[Dataset content Boundary: Start]
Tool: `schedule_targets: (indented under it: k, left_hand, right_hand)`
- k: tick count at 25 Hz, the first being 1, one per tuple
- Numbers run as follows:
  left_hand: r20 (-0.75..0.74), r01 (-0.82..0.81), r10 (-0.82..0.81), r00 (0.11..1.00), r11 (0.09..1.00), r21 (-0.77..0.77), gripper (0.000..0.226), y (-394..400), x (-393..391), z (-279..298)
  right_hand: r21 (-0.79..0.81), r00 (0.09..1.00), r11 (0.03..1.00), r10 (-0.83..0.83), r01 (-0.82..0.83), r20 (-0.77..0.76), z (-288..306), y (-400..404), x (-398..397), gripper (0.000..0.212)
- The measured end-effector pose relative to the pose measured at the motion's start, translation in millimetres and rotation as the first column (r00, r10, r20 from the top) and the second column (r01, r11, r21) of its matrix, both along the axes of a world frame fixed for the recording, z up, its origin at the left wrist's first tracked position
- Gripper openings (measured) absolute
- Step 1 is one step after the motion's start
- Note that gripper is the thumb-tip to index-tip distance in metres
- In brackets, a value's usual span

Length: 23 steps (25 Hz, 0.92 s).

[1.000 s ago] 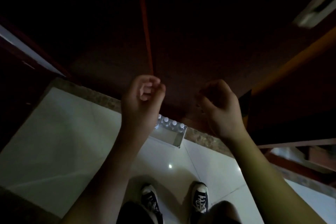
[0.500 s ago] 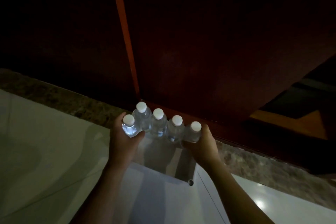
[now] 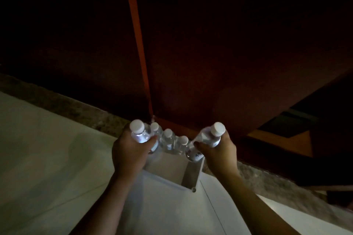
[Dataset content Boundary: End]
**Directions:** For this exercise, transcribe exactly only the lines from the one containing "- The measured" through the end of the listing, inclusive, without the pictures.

**Written answer:**
- The measured end-effector pose relative to the pose measured at the motion's start, translation in millimetres and rotation as the first column (r00, r10, r20 from the top) and the second column (r01, r11, r21) of its matrix, both along the axes of a world frame fixed for the recording, z up, its origin at the left wrist's first tracked position
- Gripper openings (measured) absolute
- Step 1 is one step after the motion's start
- Note that gripper is the thumb-tip to index-tip distance in metres
- In brackets, a value's usual span

Length: 23 steps (25 Hz, 0.92 s).

[1.000 s ago] 
[0.500 s ago] 
[now] 

Further output is not needed for this exercise.